Only one stretch of the listing below is wanted: every line from the first to the line containing "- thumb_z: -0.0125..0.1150", set down exactly.
*** Provided records ***
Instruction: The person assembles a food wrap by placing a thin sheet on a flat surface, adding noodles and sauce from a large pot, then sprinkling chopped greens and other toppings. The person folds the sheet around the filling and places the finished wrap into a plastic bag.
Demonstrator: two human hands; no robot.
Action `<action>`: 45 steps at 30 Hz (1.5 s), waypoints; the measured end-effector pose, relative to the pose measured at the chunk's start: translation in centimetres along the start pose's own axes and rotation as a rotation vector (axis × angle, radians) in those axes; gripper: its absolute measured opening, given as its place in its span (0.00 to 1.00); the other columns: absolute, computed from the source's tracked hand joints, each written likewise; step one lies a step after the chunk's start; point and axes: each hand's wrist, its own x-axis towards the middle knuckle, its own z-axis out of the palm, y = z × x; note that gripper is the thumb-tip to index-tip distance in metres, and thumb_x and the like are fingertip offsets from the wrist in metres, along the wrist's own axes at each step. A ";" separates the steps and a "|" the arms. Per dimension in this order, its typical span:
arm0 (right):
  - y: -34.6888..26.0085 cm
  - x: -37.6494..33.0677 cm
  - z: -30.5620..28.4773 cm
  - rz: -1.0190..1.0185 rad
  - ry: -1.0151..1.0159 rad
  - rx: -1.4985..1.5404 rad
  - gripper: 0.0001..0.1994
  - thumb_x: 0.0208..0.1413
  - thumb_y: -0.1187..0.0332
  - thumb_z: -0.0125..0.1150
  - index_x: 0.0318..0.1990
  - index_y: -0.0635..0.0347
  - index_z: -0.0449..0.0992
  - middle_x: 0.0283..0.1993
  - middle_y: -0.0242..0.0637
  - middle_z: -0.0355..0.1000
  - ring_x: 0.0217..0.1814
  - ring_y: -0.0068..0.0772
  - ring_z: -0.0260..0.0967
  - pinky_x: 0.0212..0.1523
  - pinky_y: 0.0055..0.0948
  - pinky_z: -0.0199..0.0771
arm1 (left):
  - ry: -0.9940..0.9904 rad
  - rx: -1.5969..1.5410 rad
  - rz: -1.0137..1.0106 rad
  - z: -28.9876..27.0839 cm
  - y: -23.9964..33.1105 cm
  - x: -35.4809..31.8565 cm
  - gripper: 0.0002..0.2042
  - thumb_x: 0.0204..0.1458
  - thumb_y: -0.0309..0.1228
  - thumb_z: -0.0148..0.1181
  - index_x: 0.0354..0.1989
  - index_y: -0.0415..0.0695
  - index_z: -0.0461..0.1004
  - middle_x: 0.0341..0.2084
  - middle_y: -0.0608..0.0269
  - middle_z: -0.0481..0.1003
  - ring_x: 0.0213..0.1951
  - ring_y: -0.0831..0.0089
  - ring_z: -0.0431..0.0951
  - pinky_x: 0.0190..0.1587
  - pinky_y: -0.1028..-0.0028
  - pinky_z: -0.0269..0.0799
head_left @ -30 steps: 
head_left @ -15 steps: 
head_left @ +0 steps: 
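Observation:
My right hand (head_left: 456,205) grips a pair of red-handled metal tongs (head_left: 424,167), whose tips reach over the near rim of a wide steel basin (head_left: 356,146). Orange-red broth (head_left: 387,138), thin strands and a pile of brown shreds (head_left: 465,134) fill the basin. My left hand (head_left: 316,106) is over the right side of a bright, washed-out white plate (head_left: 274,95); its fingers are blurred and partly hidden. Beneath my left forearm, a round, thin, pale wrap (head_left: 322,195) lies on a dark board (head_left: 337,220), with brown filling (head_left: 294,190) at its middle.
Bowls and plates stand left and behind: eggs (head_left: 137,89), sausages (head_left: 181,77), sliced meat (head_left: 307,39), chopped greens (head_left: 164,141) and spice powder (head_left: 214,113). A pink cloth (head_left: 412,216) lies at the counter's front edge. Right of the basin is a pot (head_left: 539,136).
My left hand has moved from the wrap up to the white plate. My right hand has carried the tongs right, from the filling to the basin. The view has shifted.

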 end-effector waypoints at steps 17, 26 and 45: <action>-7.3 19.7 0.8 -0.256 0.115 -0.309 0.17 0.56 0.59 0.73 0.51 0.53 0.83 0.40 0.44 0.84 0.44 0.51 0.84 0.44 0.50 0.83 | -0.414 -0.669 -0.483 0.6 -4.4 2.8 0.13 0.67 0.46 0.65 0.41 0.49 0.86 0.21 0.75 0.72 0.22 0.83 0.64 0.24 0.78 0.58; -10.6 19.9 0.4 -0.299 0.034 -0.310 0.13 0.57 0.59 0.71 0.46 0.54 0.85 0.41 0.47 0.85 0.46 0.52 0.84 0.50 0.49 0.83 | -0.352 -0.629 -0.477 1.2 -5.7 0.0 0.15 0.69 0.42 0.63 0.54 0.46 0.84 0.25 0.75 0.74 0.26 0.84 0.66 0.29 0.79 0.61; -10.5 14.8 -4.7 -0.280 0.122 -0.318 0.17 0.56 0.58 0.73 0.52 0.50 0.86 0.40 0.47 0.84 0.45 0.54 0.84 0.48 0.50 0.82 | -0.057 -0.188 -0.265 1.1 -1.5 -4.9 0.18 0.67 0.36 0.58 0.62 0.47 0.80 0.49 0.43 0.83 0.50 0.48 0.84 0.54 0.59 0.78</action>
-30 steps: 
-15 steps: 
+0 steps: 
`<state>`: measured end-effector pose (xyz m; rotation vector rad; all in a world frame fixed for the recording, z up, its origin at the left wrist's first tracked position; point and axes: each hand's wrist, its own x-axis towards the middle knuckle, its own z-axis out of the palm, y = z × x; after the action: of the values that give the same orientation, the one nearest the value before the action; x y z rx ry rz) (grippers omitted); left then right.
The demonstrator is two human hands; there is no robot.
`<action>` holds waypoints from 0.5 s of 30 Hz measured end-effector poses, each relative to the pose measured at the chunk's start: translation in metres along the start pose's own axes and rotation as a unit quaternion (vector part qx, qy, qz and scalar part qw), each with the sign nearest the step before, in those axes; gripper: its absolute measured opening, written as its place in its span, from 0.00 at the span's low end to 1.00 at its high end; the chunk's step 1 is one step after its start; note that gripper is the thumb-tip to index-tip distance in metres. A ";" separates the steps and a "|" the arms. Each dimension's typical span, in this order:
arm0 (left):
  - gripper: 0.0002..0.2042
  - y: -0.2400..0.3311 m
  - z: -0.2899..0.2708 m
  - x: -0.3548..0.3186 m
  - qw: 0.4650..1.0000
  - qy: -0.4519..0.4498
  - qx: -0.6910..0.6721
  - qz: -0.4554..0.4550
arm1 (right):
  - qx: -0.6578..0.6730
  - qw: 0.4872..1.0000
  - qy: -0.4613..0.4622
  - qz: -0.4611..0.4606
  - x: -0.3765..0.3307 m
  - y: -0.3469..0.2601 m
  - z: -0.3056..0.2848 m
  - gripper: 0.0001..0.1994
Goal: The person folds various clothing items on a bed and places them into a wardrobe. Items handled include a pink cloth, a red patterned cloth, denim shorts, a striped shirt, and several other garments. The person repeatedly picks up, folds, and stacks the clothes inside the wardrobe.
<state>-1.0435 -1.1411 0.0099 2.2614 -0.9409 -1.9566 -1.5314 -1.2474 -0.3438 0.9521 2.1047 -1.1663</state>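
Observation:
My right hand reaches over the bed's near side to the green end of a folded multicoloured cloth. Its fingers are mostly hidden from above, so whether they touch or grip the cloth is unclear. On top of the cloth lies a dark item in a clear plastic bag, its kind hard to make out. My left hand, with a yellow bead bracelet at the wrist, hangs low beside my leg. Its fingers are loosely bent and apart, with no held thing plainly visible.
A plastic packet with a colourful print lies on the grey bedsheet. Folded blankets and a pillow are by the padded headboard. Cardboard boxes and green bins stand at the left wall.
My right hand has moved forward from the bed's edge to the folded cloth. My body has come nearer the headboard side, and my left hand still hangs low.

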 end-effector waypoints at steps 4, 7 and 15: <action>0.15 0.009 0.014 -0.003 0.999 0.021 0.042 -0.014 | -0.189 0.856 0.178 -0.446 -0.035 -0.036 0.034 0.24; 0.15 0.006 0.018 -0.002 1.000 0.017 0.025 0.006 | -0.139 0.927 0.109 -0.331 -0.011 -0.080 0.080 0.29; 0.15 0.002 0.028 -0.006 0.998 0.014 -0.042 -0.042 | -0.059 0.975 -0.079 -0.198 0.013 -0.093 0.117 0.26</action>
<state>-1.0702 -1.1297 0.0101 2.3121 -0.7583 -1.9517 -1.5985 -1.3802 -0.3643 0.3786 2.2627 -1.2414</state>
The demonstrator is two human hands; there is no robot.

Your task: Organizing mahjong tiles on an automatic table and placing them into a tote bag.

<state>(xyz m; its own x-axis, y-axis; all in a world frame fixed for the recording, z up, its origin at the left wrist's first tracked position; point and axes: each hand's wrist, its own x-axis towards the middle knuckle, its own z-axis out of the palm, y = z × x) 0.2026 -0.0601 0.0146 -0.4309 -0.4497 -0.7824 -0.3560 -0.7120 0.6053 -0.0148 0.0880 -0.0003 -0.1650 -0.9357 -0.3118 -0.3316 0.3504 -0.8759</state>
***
▸ Solution
Instruction: The person assembles a food wrap by placing a thin sheet on a flat surface, adding noodles and sauce from a large pot, then sprinkling chopped greens and other toppings. The person folds the sheet around the filling and places the finished wrap into a plastic bag.
Demonstrator: two human hands; no robot.
Action `<action>`: 45 steps at 30 Hz (1.5 s), waypoints; the measured end-effector pose, relative to the pose measured at the chunk's start: translation in centimetres along the start pose's own axes and rotation as a rotation vector (axis × angle, radians) in those axes; gripper: its absolute measured opening, given as its place in its span (0.00 to 1.00); the other columns: absolute, computed from the source's tracked hand joints, each written likewise; step one lies a step after the chunk's start; point and axes: each hand's wrist, its own x-axis towards the middle knuckle, its own z-axis out of the palm, y = z × x; note that gripper is the thumb-tip to index-tip distance in metres, and thumb_x and the like are fingertip offsets from the wrist in metres, along the wrist's own axes at each step. A ";" separates the steps and a "|" the arms. Per dimension in this order, its typical span:
arm0 (right):
  - y: -34.6888..26.0085 cm
  - x: -37.6494..33.0677 cm
  - z: -30.5620..28.4773 cm
  - rz: -1.0190..1.0185 rad
  - ry: -1.0151..1.0159 rad
  - rx: -1.4985..1.5404 rad
  - gripper: 0.0001..0.1994
  - thumb_x: 0.0208..0.1413
  - thumb_y: -0.1187..0.0332
  - thumb_z: -0.0125..0.1150

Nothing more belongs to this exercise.